▶ [WHAT YOU SHOULD DO] After locating the line with "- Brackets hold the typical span", reproduce it and all following lines of the listing below exactly, stopping only at the final line.

▶ [RECORDS FOR THE TASK]

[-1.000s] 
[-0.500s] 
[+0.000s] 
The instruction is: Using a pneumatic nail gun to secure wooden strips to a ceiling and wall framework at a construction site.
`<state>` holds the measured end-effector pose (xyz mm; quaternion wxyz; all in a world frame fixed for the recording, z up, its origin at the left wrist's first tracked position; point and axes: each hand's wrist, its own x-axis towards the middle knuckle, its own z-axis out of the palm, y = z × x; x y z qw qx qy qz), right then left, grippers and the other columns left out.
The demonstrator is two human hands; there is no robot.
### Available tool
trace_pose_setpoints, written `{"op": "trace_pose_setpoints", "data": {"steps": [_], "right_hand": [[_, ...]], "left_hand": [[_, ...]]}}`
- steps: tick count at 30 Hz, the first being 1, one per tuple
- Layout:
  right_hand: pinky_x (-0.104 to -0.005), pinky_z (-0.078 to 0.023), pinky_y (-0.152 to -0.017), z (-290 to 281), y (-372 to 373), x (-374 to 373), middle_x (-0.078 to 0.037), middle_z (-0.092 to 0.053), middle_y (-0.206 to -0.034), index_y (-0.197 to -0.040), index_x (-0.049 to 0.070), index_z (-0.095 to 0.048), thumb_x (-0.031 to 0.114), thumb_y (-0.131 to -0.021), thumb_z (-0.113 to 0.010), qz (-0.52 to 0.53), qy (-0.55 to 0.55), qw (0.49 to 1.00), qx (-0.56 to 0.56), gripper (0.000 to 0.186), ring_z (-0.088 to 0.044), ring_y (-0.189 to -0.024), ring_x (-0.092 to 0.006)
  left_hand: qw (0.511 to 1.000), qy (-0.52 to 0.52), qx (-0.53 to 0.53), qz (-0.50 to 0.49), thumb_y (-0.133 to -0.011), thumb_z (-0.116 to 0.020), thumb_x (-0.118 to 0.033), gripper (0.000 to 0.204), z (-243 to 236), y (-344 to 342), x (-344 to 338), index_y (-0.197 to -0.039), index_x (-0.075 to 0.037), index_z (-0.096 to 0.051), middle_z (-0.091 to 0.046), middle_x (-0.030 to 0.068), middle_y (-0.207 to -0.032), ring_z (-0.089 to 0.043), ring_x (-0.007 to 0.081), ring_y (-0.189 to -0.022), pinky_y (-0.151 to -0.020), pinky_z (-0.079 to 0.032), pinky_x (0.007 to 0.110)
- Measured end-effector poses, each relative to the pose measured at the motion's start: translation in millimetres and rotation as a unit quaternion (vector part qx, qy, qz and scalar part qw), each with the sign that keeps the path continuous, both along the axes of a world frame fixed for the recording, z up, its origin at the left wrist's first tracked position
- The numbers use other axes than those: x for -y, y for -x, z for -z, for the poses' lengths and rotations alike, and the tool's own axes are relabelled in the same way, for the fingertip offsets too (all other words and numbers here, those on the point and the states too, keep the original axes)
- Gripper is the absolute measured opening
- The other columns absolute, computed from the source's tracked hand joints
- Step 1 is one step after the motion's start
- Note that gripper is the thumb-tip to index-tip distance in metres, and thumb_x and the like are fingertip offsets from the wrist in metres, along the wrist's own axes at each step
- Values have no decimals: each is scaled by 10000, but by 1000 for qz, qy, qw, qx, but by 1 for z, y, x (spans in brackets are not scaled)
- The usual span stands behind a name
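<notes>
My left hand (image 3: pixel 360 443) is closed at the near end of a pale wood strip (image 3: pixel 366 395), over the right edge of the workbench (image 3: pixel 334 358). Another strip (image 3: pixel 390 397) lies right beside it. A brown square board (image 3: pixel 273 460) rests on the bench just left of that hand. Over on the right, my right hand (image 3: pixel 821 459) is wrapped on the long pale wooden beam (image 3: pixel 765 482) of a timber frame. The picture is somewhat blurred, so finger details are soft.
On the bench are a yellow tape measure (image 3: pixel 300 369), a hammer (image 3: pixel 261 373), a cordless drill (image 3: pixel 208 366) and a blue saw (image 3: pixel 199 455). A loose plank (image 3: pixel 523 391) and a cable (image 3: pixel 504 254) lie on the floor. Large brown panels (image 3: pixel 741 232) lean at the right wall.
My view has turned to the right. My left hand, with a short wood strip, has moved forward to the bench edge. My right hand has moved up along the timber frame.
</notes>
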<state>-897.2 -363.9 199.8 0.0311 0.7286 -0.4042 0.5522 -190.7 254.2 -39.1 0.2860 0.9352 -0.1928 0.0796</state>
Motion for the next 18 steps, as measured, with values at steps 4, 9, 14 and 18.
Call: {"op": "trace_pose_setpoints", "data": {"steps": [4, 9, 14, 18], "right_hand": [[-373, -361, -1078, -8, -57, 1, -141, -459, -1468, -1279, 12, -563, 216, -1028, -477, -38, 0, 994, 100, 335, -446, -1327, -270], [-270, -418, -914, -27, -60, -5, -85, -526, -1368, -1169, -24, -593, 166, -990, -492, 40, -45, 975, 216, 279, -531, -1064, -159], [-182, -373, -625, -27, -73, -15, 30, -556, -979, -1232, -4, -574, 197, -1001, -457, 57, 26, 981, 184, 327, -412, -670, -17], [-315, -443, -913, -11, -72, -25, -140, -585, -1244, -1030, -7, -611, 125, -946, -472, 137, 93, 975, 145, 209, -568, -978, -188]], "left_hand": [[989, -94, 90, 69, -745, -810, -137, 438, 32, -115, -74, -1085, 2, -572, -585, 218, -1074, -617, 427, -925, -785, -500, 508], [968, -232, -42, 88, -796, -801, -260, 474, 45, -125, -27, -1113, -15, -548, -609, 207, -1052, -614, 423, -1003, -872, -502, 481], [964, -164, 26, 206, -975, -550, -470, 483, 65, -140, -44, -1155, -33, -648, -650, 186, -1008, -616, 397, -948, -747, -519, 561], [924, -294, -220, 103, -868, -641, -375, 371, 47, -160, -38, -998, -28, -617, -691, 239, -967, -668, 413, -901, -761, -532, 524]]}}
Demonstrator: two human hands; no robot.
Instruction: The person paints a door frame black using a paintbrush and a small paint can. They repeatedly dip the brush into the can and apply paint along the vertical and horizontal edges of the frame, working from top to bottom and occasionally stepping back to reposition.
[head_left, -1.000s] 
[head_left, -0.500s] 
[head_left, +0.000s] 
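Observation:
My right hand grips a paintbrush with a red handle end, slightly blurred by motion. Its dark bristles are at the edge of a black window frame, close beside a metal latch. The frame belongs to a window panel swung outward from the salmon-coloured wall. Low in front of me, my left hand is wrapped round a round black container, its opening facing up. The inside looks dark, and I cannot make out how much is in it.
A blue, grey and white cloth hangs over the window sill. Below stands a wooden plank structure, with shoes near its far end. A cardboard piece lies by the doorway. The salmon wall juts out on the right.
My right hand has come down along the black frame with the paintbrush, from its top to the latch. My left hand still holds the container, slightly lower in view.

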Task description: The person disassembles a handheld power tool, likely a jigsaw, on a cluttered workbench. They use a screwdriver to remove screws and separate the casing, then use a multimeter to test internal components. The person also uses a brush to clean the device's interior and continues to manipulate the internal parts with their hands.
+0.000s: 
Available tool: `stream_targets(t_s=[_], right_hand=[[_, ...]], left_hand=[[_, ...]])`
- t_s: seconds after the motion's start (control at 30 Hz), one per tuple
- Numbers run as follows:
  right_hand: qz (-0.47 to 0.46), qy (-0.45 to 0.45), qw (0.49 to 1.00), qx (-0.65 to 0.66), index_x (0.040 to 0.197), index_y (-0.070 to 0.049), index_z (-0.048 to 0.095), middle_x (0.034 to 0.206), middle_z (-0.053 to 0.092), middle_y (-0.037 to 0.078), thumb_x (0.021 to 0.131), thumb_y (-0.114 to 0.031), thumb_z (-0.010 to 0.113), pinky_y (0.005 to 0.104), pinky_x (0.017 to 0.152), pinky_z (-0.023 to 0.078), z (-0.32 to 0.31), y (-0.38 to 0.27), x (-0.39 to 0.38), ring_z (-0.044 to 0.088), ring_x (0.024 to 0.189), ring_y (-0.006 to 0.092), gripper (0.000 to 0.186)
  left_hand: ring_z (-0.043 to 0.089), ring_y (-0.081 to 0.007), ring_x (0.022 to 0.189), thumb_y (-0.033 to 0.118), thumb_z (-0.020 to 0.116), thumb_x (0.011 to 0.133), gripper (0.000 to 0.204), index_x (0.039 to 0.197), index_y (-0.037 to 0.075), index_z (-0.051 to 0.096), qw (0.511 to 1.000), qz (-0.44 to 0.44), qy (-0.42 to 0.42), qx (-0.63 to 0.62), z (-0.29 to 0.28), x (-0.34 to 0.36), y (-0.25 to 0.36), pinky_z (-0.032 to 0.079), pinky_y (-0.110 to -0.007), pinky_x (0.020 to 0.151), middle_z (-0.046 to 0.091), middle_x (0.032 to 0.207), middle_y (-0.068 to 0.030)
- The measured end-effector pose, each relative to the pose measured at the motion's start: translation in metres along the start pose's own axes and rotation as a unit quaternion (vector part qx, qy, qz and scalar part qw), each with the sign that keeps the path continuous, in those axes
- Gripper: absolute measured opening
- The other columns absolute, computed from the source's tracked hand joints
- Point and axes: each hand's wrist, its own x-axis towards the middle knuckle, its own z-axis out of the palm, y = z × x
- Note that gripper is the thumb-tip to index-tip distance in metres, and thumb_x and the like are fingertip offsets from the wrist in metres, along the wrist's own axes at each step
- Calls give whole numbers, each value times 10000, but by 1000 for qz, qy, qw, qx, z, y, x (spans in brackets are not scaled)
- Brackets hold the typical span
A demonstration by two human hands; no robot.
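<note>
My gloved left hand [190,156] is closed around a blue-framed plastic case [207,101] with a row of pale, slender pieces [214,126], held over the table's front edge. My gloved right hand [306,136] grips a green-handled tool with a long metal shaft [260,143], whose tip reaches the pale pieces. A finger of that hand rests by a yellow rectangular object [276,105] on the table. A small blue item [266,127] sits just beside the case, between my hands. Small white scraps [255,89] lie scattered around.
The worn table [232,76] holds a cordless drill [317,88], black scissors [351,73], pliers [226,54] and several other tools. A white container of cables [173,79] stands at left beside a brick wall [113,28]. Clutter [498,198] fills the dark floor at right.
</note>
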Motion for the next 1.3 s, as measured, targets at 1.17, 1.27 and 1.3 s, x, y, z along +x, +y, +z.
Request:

▶ [TASK RESPONSE]
- Brackets hold the typical span
A demonstration by two human hands; no robot.
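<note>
My gloved left hand [190,156] is closed around a blue-framed plastic case [207,101] with a row of pale, slender pieces [214,126], held over the table's front edge. My gloved right hand [306,136] grips a green-handled tool with a long metal shaft [260,143], whose tip reaches the pale pieces. A finger of that hand rests by a yellow rectangular object [276,105] on the table. A small blue item [266,127] sits just beside the case, between my hands. Small white scraps [255,89] lie scattered around.
The worn table [232,76] holds a cordless drill [317,88], black scissors [351,73], pliers [226,54] and several other tools. A white container of cables [173,79] stands at left beside a brick wall [113,28]. Clutter [498,198] fills the dark floor at right.
</note>
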Motion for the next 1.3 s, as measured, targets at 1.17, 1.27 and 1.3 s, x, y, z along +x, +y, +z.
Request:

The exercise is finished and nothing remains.